**Task item**
An exact repetition of the listing is required.

===== Listed records

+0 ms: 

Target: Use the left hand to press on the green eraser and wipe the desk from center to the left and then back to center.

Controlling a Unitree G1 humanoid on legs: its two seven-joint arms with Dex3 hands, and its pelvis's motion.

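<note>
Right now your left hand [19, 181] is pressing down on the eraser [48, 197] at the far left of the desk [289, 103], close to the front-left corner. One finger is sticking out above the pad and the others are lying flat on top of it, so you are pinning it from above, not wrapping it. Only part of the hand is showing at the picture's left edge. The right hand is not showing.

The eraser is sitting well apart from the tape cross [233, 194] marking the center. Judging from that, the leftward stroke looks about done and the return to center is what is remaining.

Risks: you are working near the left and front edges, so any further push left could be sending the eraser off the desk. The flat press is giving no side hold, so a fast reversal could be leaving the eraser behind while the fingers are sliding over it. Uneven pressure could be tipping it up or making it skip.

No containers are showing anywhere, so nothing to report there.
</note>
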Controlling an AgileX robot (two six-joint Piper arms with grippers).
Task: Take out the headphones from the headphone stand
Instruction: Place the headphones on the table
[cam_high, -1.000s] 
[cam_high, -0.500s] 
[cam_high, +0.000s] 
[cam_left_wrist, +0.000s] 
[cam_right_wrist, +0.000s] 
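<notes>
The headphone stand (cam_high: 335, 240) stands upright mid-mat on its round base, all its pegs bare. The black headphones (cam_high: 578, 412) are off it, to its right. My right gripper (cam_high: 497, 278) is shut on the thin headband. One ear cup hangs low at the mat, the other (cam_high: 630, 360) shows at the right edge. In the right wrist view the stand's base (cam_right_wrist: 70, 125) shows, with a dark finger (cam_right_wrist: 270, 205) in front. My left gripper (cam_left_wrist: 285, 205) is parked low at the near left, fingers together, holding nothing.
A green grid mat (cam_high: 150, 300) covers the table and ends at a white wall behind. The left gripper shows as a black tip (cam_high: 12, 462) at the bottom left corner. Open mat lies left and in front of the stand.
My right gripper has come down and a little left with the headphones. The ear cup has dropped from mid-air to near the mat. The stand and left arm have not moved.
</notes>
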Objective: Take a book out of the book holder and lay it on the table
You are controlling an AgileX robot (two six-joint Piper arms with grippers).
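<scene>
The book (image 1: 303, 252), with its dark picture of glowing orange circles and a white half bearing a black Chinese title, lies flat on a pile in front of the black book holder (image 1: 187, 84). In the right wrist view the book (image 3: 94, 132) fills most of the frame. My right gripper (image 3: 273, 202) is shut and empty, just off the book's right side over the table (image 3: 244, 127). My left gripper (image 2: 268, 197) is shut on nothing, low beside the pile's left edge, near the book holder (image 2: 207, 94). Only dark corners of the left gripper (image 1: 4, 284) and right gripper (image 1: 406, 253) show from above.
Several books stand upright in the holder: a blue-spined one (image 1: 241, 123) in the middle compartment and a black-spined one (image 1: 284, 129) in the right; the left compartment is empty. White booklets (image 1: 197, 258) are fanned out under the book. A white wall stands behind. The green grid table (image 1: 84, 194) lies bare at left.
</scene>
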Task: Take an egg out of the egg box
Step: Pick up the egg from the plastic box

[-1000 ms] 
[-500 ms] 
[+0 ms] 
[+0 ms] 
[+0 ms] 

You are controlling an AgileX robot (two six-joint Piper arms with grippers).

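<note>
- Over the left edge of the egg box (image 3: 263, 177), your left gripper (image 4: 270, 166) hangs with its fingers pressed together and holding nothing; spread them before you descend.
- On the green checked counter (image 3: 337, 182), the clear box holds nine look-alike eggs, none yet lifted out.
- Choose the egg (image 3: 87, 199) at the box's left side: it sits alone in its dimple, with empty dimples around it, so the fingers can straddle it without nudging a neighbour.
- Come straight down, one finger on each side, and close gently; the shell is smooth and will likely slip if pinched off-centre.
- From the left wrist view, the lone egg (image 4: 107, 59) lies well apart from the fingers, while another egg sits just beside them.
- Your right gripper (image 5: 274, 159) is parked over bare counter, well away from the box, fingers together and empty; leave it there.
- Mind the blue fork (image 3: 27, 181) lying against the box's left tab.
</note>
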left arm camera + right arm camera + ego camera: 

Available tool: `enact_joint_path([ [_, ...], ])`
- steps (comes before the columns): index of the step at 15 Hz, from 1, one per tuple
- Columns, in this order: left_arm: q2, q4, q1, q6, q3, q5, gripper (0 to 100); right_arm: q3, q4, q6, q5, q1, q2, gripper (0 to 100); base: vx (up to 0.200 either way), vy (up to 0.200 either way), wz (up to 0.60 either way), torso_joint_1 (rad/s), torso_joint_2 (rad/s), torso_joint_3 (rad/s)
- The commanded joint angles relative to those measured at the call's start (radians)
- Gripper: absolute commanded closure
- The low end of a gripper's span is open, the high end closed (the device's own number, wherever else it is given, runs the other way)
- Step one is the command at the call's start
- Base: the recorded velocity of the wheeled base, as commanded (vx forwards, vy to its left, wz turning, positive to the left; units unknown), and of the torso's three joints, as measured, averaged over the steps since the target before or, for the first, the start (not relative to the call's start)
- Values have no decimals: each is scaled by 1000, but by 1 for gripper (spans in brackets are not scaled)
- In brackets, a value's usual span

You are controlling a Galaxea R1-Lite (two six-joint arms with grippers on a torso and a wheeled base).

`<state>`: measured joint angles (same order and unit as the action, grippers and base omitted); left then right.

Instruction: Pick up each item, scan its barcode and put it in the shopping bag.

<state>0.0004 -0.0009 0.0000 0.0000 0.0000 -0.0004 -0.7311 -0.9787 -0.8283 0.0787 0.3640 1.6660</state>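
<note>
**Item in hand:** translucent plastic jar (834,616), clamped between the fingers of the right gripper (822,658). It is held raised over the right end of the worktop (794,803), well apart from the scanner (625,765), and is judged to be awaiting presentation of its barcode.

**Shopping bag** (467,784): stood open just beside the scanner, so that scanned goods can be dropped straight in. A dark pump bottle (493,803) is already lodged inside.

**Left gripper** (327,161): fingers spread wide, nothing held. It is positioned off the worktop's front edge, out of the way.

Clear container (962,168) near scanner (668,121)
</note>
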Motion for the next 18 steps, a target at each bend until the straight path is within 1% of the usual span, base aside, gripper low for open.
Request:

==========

**Expected answer**
+0 ms: 

Target: Use the left hand to press on the green eraser and wipe the desk from center to the left and then back to center.

Controlling a Unitree G1 humanoid on legs: its two seven-joint arms with Dex3 hands, and its pelvis's motion.

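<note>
Right now your left hand [19, 181] is pressing down on the eraser [48, 197] at the far left of the desk [289, 103], close to the front-left corner. One finger is sticking out above the pad and the others are lying flat on top of it, so you are pinning it from above, not wrapping it. Only part of the hand is showing at the picture's left edge. The right hand is not showing.

The eraser is sitting well apart from the tape cross [233, 194] marking the center. Judging from that, the leftward stroke looks about done and the return to center is what is remaining.

Risks: you are working near the left and front edges, so any further push left could be sending the eraser off the desk. The flat press is giving no side hold, so a fast reversal could be leaving the eraser behind while the fingers are sliding over it. Uneven pressure could be tipping it up or making it skip.

No containers are showing anywhere, so nothing to report there.
</note>
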Controlling an AgileX robot (two six-joint Piper arms with grippers).
Task: Take out the headphones from the headphone stand
Instruction: Place the headphones on the table
[cam_high, -1.000s] 
[cam_high, -0.500s] 
[cam_high, +0.000s] 
[cam_left_wrist, +0.000s] 
[cam_right_wrist, +0.000s] 
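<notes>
The headphone stand (cam_high: 335, 240) stands upright mid-mat on its round base, all its pegs bare. The black headphones (cam_high: 578, 412) are off it, to its right. My right gripper (cam_high: 497, 278) is shut on the thin headband. One ear cup hangs low at the mat, the other (cam_high: 630, 360) shows at the right edge. In the right wrist view the stand's base (cam_right_wrist: 70, 125) shows, with a dark finger (cam_right_wrist: 270, 205) in front. My left gripper (cam_left_wrist: 285, 205) is parked low at the near left, fingers together, holding nothing.
A green grid mat (cam_high: 150, 300) covers the table and ends at a white wall behind. The left gripper shows as a black tip (cam_high: 12, 462) at the bottom left corner. Open mat lies left and in front of the stand.
My right gripper has come down and a little left with the headphones. The ear cup has dropped from mid-air to near the mat. The stand and left arm have not moved.
</notes>
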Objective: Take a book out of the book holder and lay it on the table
You are controlling an AgileX robot (two six-joint Piper arms with grippers).
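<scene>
The book (image 1: 303, 252), with its dark picture of glowing orange circles and a white half bearing a black Chinese title, lies flat on a pile in front of the black book holder (image 1: 187, 84). In the right wrist view the book (image 3: 94, 132) fills most of the frame. My right gripper (image 3: 273, 202) is shut and empty, just off the book's right side over the table (image 3: 244, 127). My left gripper (image 2: 268, 197) is shut on nothing, low beside the pile's left edge, near the book holder (image 2: 207, 94). Only dark corners of the left gripper (image 1: 4, 284) and right gripper (image 1: 406, 253) show from above.
Several books stand upright in the holder: a blue-spined one (image 1: 241, 123) in the middle compartment and a black-spined one (image 1: 284, 129) in the right; the left compartment is empty. White booklets (image 1: 197, 258) are fanned out under the book. A white wall stands behind. The green grid table (image 1: 84, 194) lies bare at left.
</scene>
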Task: Take an egg out of the egg box
Step: Pick up the egg from the plastic box

[-1000 ms] 
[-500 ms] 
[+0 ms] 
[+0 ms] 
[+0 ms] 

You are controlling an AgileX robot (two six-joint Piper arms with grippers).

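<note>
- Over the left edge of the egg box (image 3: 263, 177), your left gripper (image 4: 270, 166) hangs with its fingers pressed together and holding nothing; spread them before you descend.
- On the green checked counter (image 3: 337, 182), the clear box holds nine look-alike eggs, none yet lifted out.
- Choose the egg (image 3: 87, 199) at the box's left side: it sits alone in its dimple, with empty dimples around it, so the fingers can straddle it without nudging a neighbour.
- Come straight down, one finger on each side, and close gently; the shell is smooth and will likely slip if pinched off-centre.
- From the left wrist view, the lone egg (image 4: 107, 59) lies well apart from the fingers, while another egg sits just beside them.
- Your right gripper (image 5: 274, 159) is parked over bare counter, well away from the box, fingers together and empty; leave it there.
- Mind the blue fork (image 3: 27, 181) lying against the box's left tab.
</note>
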left arm camera + right arm camera + ego camera: 

Available tool: `enact_joint_path([ [_, ...], ])`
- steps (comes before the columns): index of the step at 15 Hz, from 1, one per tuple
- Columns, in this order: left_arm: q2, q4, q1, q6, q3, q5, gripper (0 to 100); right_arm: q3, q4, q6, q5, q1, q2, gripper (0 to 100); base: vx (up to 0.200 either way), vy (up to 0.200 either way), wz (up to 0.60 either way), torso_joint_1 (rad/s), torso_joint_2 (rad/s), torso_joint_3 (rad/s)
- The commanded joint angles relative to those measured at the call's start (radians)
- Gripper: absolute commanded closure
- The low end of a gripper's span is open, the high end closed (the device's own number, wherever else it is given, runs the other way)
- Step one is the command at the call's start
- Base: the recorded velocity of the wheeled base, as commanded (vx forwards, vy to its left, wz turning, positive to the left; units unknown), and of the torso's three joints, as measured, averaged over the steps since the target before or, for the first, the start (not relative to the call's start)
- Values have no decimals: each is scaled by 1000, but by 1 for gripper (spans in brackets are not scaled)
- In brackets, a value's usual span

You are controlling a Galaxea R1-Lite (two six-joint arms with grippers on a torso and a wheeled base).

`<state>`: measured joint angles (same order and unit as the action, grippers and base omitted); left then right.

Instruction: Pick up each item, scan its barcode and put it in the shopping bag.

<state>0.0004 -0.0009 0.0000 0.0000 0.0000 -0.0004 -0.7311 -0.9787 -0.8283 0.0787 0.3640 1.6660</state>
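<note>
**Item in hand:** translucent plastic jar (834,616), clamped between the fingers of the right gripper (822,658). It is held raised over the right end of the worktop (794,803), well apart from the scanner (625,765), and is judged to be awaiting presentation of its barcode.

**Shopping bag** (467,784): stood open just beside the scanner, so that scanned goods can be dropped straight in. A dark pump bottle (493,803) is already lodged inside.

**Left gripper** (327,161): fingers spread wide, nothing held. It is positioned off the worktop's front edge, out of the way.

Clear container (962,168) near scanner (668,121)
</note>
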Motion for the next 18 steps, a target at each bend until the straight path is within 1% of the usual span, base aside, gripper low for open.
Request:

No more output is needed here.